The medical history revealed an episode of autonomic dysreflexia (AD) due to neurogenic bladder/urinary tract infection (UTI).
Blood pressure monitoring at admission revealed hypertension; blood pressure reaching 160/100 mmHg (average blood pressure
in these patients and also in this patient being 90/60 mmHg). CT scan of the head, cerebrospinal fluid examination, CT angiography
and MR angiography of the brain vessels were normal. Another UTI and a subsequent spell of AD were diagnosed.
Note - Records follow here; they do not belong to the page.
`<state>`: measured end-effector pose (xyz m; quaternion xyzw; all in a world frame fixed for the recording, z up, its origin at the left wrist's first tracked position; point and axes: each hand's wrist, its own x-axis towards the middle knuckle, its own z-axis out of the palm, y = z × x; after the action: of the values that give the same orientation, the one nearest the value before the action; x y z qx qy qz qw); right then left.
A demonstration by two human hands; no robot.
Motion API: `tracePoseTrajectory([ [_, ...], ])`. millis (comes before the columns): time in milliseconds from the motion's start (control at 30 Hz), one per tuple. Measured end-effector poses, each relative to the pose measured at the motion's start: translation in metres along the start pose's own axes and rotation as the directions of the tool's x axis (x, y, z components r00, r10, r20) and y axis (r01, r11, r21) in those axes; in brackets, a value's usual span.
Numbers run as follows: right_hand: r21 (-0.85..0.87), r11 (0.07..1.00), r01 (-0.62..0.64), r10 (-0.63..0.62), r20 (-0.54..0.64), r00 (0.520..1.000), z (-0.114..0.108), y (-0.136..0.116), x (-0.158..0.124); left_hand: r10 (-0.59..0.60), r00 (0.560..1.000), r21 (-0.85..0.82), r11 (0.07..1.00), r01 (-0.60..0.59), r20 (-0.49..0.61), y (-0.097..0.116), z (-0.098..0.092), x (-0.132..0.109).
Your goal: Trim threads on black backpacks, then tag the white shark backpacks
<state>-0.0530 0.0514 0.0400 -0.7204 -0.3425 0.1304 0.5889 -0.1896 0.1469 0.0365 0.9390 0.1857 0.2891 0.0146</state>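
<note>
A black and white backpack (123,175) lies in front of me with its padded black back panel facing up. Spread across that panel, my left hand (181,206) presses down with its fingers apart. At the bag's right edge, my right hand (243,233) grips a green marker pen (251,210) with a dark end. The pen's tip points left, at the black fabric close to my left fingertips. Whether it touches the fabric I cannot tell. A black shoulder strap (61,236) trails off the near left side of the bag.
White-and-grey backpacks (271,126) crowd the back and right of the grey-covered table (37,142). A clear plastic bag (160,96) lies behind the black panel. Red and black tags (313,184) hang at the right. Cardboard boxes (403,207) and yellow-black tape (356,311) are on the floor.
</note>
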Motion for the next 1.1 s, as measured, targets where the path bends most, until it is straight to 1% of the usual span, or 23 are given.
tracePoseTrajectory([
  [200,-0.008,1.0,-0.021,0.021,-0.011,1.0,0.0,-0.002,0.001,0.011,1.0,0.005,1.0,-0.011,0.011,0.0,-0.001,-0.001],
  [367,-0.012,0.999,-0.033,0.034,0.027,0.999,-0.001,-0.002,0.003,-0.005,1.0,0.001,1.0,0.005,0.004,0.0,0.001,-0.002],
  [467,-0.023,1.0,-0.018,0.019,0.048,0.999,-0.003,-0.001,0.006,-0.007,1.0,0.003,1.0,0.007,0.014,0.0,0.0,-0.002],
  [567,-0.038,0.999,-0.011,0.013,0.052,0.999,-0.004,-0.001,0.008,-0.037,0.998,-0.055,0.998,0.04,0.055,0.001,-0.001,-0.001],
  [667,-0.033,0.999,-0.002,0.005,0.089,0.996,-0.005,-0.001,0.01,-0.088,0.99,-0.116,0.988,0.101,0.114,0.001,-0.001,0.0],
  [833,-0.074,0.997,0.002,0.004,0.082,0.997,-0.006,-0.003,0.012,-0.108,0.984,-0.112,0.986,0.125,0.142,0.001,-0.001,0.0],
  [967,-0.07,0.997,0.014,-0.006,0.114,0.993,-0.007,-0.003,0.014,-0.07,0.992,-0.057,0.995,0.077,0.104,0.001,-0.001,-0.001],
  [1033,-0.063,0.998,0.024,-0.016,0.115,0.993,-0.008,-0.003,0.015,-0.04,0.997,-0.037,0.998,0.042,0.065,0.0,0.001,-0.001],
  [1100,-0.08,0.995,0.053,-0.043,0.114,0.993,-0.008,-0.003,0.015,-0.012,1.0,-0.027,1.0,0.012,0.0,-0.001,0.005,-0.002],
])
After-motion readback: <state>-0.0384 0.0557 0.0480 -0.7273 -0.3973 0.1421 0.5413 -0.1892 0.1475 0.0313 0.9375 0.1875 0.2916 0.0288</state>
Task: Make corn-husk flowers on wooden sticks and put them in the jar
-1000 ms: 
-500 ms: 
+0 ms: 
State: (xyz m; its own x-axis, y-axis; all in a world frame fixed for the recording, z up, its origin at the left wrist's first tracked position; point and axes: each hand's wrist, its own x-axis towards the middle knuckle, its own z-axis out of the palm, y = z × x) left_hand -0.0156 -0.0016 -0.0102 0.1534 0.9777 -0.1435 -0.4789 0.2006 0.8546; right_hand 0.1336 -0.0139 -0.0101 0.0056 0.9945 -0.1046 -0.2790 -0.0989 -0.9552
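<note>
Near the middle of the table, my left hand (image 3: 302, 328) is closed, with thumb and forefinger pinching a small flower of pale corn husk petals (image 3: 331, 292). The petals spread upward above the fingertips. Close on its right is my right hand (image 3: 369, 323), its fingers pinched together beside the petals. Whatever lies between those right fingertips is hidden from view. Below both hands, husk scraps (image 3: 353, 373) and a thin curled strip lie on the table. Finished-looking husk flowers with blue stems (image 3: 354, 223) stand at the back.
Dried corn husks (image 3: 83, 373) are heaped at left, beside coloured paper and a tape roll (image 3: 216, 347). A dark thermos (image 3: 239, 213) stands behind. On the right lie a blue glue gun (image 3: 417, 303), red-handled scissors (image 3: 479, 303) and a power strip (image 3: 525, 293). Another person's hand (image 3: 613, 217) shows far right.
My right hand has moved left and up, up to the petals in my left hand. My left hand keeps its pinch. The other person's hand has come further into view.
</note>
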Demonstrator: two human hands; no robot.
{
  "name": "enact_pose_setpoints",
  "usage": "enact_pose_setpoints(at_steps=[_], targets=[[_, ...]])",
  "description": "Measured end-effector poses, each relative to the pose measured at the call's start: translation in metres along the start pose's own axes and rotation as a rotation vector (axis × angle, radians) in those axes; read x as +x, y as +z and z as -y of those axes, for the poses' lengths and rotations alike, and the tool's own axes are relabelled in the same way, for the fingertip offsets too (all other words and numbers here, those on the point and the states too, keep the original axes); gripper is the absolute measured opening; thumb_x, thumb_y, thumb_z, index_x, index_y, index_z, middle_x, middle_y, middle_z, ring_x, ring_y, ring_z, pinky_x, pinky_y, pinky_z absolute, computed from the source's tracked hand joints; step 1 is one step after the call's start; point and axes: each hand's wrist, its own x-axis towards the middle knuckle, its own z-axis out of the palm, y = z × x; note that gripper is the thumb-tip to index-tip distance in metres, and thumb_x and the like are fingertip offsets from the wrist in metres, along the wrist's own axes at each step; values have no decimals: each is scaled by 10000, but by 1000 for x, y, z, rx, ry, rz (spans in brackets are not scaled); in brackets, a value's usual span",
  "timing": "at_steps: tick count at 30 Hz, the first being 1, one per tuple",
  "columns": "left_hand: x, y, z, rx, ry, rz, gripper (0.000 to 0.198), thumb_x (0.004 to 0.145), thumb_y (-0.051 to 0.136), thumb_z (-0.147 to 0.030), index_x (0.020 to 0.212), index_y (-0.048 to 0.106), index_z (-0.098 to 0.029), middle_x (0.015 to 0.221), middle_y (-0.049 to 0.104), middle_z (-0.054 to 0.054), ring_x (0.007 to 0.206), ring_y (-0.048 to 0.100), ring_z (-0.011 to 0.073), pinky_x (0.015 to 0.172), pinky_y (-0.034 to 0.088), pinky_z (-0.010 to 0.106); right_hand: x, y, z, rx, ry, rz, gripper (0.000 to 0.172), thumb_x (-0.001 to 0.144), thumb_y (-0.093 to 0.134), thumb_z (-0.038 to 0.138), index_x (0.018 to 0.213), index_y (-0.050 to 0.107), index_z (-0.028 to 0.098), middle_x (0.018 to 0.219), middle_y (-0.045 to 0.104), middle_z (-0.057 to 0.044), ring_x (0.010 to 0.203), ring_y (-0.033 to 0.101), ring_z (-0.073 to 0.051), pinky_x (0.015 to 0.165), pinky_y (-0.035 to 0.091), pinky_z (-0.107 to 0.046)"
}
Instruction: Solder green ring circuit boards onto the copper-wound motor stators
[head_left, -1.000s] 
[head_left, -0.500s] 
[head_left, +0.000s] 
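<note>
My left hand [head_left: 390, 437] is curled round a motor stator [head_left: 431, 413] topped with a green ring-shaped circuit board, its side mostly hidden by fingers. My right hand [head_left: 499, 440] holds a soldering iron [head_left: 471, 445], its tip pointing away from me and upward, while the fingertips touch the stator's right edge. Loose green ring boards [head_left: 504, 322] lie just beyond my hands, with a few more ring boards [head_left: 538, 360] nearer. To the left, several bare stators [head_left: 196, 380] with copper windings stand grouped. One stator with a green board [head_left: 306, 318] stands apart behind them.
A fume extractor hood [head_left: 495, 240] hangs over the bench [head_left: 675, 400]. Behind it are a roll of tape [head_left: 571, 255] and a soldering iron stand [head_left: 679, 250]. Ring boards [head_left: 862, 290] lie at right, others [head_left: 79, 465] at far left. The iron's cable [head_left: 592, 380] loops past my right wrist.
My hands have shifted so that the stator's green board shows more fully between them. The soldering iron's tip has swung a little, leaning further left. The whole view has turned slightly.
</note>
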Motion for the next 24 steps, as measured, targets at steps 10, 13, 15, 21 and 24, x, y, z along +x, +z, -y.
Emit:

The patient
continued to experience recurrent thunderclap headaches. Selective catheter cerebral angiography revealed multiple calibre
changes in the intracranial blood vessels. A diagnosis of reversible cerebral vasoconstriction syndrome (RCVS) due to AD was
considered. A magnetic resonance imaging (MRI) of the brain after 2 weeks revealed ischaemic changes in the left hemisphere.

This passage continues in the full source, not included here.